WASHINGTON, D.C. -- Chairman John D. (Jay) Rockefeller IV today gave an opening statement at the U.S. Senate Committee on Commerce, Science, and Transportation hearing titled, "Surface Transportation Reauthorization: Progress, Challenges, and Next Steps." Below are his prepared remarks:
Until recently, this nation was the global leader when it came to building the greatest bridges, interstates, tunnels, canals, ports and railways. From coast to coast, we are reminded of those golden days of innovation, and investment that ultimately set our nation apart from the rest of the world.
But those days of big ideas, bold investments, and preparing for the future seem to be behind us. This nation, which once dared to dream and lead, has retreated from the legacy of our predecessors. We’ve gotten into a rut. We’re unable to pass long-term funding transportation bills rooted in bold ideas. Instead, we’re now focused on the nickels and dimes of our deficit – and mainly because of the high political costs associated with proposing any kind of revenue increase.
Sadly, this short-sightedness has left us with a broken and increasingly second-rate transportation system. This has left commuters sitting in traffic for hours daily, wasting precious time. It’s left us with shaky bridges that have compromised the safety of our traveling public.
Unfortunately, this isn’t the first time I’ve described the dismal state of our nation’s infrastructure. Nor is it the first time I’ve expressed my dismay that we’ve grown accustomed to an ad-hoc, short-term approach to funding our nation’s infrastructure – moving from one inadequate funding bill to the next without much care for the long term implications of this negligent way of governing.
Collectively, Congress has shown neither the will nor the courage to put aside differences and work to find a long-term solution. This hurts everyone. It impairs commerce. It has soured our ability to do big things, to be the country that is innovating and investing and building projects that will define our future.
Nations around the world have come to realize, just as we once did, that in order to grow their economies and increase competiveness, they have to invest – whether it’s expanding the Panama Canal, building high-speed rail lines, or adding capacity at ports.
We all know the statistics of the state of our infrastructure. They’re about as bad as it gets. We’re unwilling to pay for what we so desperately need. Going forward, our economy, our global competitiveness, and the safety of the traveling public will continue to suffer unless we change course immediately.
I am a firm believer that the federal government has a critical role to play in upgrading our nation’s infrastructure. We need to lead. We need to create a coherent and unified mission for our federal surface transportation programs – and in some places, we need to grow those programs. This is not a partisan issue; this is a fundamental economic issue.
The Department of Transportation recently estimated that the Highway Trust Fund will run out of money in August, and need an additional infusion of general fund monies just to get us through the busy construction season. This is just another reminder of what we already know and what we have been discussing for years. We need more money for our infrastructure system. It’s the only way we’re going to begin to solve our problems.

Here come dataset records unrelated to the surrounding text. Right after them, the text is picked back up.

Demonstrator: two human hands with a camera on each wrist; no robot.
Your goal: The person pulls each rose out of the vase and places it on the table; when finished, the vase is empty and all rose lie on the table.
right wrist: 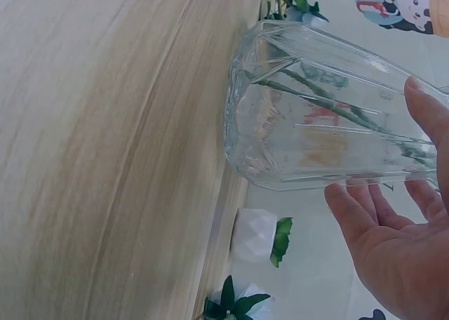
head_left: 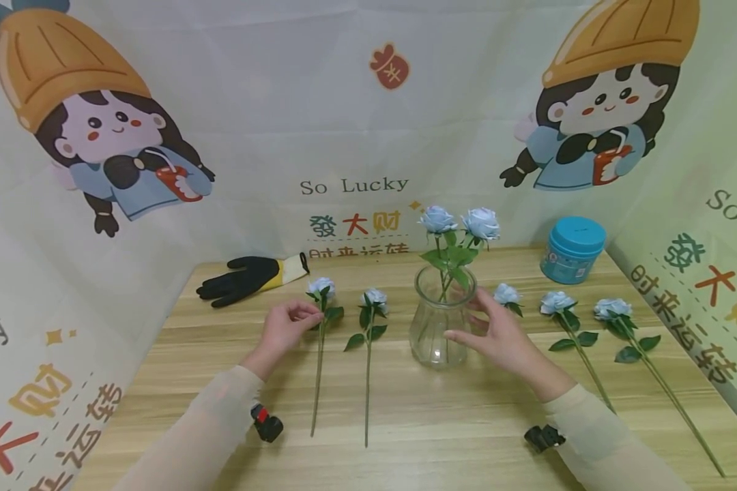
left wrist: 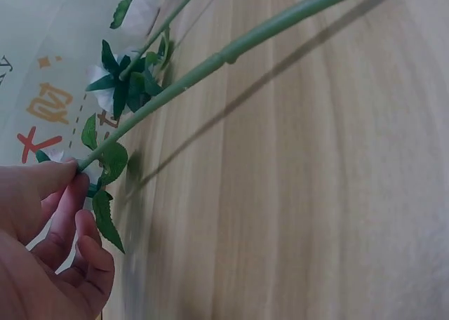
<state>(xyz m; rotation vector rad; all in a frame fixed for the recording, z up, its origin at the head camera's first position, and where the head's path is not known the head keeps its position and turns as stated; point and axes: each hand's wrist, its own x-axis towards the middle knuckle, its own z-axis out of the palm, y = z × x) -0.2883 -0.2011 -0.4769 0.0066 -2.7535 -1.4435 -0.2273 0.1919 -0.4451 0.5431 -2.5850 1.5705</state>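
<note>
My left hand (head_left: 288,327) pinches the green stem of a pale blue artificial rose (head_left: 319,354) between thumb and forefinger, just below the bloom; the left wrist view shows the stem (left wrist: 224,57) slanting over the table. Another pale blue rose (head_left: 368,361) lies just right of it. My right hand (head_left: 497,334) grips a clear ribbed glass vase (head_left: 437,334) from its right side, thumb and fingers on opposite sides in the right wrist view. Two pale blue roses (head_left: 457,221) stand in the vase, their stems (right wrist: 337,109) visible through the glass.
Right of the vase lie several more roses (head_left: 557,302), one partly hidden by my right hand. At the back are a black and yellow glove (head_left: 246,279) and a blue lidded jar (head_left: 572,252). Printed cloth (head_left: 252,136) walls the wooden table (head_left: 405,436).
</note>
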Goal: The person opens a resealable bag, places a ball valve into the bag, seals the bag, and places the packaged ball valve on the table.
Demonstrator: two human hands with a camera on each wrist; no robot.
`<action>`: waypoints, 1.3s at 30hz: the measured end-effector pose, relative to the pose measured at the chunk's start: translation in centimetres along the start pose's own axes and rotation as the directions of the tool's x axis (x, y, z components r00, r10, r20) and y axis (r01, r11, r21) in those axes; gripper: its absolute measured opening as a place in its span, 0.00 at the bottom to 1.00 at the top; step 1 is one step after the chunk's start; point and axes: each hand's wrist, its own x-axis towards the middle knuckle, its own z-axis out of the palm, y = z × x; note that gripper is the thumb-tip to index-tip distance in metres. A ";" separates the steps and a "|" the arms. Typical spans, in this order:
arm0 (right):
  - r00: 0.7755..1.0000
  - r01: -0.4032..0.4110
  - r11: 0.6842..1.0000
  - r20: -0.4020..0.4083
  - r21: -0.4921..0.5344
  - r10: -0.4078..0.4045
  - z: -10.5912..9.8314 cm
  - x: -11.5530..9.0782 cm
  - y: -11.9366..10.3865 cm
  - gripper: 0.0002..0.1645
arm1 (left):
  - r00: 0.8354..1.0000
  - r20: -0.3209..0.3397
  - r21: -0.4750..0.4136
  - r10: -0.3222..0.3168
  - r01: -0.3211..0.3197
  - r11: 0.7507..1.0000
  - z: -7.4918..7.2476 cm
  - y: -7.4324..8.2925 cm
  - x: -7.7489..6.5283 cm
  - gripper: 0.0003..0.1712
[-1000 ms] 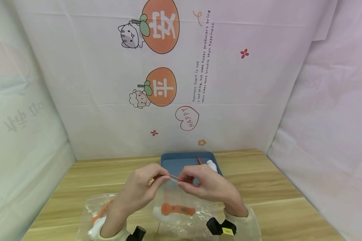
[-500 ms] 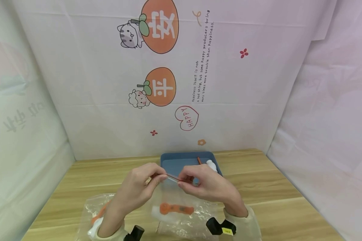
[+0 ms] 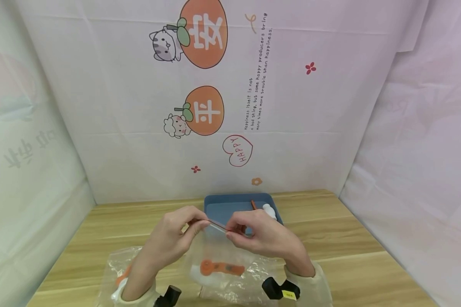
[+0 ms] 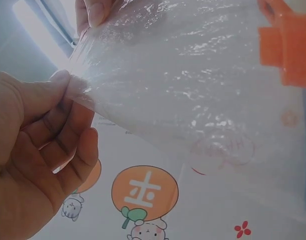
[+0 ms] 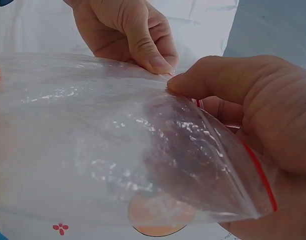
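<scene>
left hand [image 3: 176, 234], right hand [image 3: 259, 231], pinching bag [image 5: 88, 140] (contents [image 3: 223, 268] hazy)

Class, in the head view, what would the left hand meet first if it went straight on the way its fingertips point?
Beyond the clear bag that both hands pinch, the left hand would probably meet the right hand first, though depth is hard to judge.

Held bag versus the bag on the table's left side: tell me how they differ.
The held bag is pinched at its edge by the left hand and right hand; the left bag lies on the table, ungripped. The held bag's orange item shows nearly whole, while the left bag's orange piece is partly hidden behind the left forearm. Both are clear plastic with something orange inside.
</scene>
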 end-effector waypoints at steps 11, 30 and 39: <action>1.000 0.001 1.000 0.001 -0.024 -0.001 -0.1 0.0 -0.1 0.07 | 0.999 0.003 0.009 -0.034 0.034 0.999 -0.4 -0.2 -0.1 0.04; 1.000 -0.005 1.000 0.004 -0.012 0.006 -0.2 0.0 -0.2 0.07 | 0.997 0.014 0.005 -0.081 0.081 0.997 -1.3 -0.4 -0.3 0.03; 1.000 -0.019 1.000 0.003 -0.016 0.020 -0.2 -0.1 -0.4 0.08 | 0.997 -0.011 0.020 -0.082 0.082 0.996 -1.5 -0.6 -0.4 0.07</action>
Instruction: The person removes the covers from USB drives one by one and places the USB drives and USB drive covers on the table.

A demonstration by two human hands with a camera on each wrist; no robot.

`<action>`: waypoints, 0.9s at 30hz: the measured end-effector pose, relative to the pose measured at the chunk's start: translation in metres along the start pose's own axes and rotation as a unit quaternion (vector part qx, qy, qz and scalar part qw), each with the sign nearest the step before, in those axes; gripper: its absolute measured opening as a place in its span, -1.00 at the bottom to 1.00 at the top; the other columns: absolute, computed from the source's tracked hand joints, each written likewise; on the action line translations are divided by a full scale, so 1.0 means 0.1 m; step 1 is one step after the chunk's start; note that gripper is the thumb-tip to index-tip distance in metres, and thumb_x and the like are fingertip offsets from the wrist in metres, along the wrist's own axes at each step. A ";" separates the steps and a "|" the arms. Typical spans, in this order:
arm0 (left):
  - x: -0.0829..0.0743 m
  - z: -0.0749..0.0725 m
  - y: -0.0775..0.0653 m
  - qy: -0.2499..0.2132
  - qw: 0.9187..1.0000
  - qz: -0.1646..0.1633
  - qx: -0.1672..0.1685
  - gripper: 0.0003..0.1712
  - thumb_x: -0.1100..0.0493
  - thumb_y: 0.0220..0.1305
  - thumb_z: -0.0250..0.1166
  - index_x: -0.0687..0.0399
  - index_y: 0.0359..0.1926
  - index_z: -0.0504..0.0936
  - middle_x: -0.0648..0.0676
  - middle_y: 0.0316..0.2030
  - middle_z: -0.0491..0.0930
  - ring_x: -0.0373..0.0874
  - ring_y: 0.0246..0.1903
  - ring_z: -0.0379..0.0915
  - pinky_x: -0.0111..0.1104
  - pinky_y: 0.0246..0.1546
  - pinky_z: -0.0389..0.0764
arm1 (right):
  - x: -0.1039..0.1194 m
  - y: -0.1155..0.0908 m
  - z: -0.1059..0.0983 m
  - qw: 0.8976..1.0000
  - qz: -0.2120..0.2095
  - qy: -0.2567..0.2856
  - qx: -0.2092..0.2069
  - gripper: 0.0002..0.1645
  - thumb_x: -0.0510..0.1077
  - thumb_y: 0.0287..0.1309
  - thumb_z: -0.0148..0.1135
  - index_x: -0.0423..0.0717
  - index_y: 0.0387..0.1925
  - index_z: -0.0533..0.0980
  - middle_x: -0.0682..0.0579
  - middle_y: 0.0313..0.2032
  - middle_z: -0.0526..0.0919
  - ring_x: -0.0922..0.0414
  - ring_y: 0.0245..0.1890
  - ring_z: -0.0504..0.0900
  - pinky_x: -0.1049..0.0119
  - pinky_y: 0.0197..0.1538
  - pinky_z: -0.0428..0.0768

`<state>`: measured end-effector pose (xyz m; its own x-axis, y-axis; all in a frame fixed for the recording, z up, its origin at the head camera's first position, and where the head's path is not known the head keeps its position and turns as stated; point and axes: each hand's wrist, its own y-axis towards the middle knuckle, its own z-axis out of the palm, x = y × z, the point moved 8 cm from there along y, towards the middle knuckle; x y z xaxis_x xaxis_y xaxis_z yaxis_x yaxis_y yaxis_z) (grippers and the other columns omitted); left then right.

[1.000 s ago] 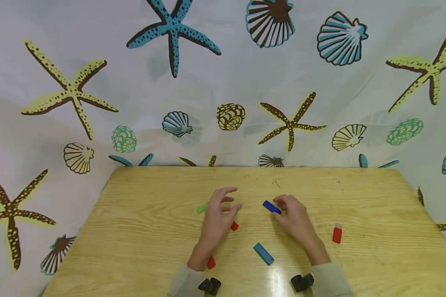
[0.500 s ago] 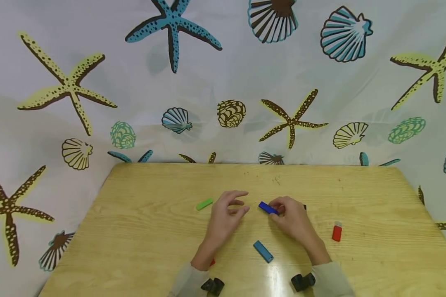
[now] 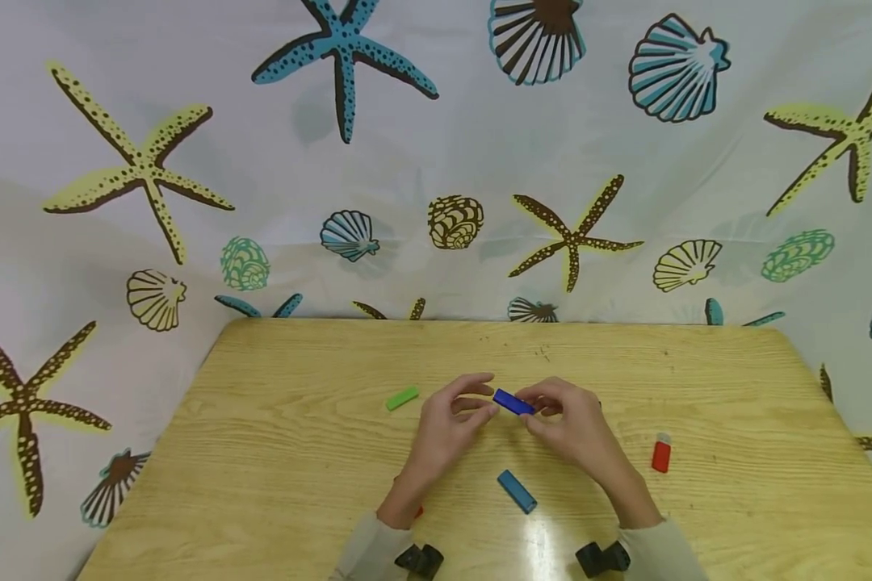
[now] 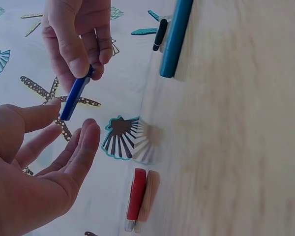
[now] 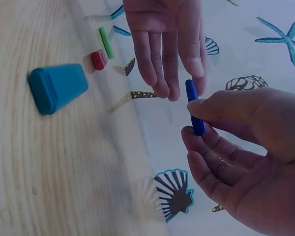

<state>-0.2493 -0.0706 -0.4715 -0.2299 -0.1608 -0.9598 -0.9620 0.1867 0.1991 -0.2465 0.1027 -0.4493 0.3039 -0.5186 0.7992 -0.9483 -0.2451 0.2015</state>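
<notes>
In the head view my right hand [image 3: 570,415] pinches a small, slim dark blue stick [image 3: 513,402] between thumb and fingers, raised off the table. The stick [image 4: 76,96] points toward my left hand [image 3: 450,424], its end lying in the gap between that hand's thumb and fingers. In the left wrist view the left fingers [image 4: 86,150] are spread and loosely bent around that end, and seem not to grip it. From the right wrist view, the right thumb [image 5: 199,108] presses the blue stick [image 5: 194,108] against the fingertips.
On the wooden table [image 3: 291,468] lie a light green stick [image 3: 403,398], a teal-blue stick [image 3: 517,491] in front of the hands, and a red stick with a silvery end [image 3: 661,453] at right. Another red piece [image 3: 419,512] shows partly behind the left wrist. A patterned cloth [image 3: 407,161] hangs behind.
My right hand lifts the blue stick and brings it leftward. The left hand has moved right, toward the stick, uncovering the green stick.
</notes>
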 end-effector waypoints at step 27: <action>-0.21 0.02 0.01 -0.101 0.994 0.000 0.048 -0.78 0.41 0.37 0.32 0.42 0.00 0.62 0.34 -0.25 0.69 0.18 -0.24 0.74 -0.17 -0.16 0.75 | 0.29 -0.05 -0.17 0.994 -0.083 0.072 0.012 -0.76 -0.33 0.19 0.47 -0.10 -0.10 0.71 0.07 -0.20 0.71 0.17 -0.27 0.70 0.29 -0.17 0.73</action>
<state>-0.2454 -0.0646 -0.4516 -0.1865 0.0352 -0.9818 -0.9411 0.2804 0.1889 -0.2343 0.1024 -0.4176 0.4377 -0.3470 0.8295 -0.8836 -0.3369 0.3253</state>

My colleague and friend, Senator Boxer, has already signaled that she’s serious about passing a long-term transportation bill. I intend to support her every step of the way in this goal. It is my hope that all of our colleagues will put aside the politics and the shortsightedness, and join us in this effort.
Beyond dealing with repairs of our existing infrastructure, we are experiencing a fundamental shift in transportation trends across the country. Vehicles are becoming more fuel efficient, young adults continue to drive less, and public transportation ridership is at an all-time high. What this means is that we also need to rethink our approach to transportation investment.
Congress, the Administration, the transportation community, and the American people need to put the politics and timidity aside, and move forward with a renewed purpose in rebuilding our country. None of these proposals alone will be the silver bullet for all our infrastructure needs, but we can conclude that the status quo is insufficient.
The nation’s transportation system should be something that unites us, leads to growth in our economy and creates jobs. I am glad to have Secretary Foxx here today to discuss the Administration’s proposal that makes some bold changes to how we look at and fund transportation.
I was pleased the Administration proposed significant new funding to keep the country moving forward, and to also allocate resources to where our transportation system sorely needs them – such as moving freight and improving rail service. I look forward to our discussion today.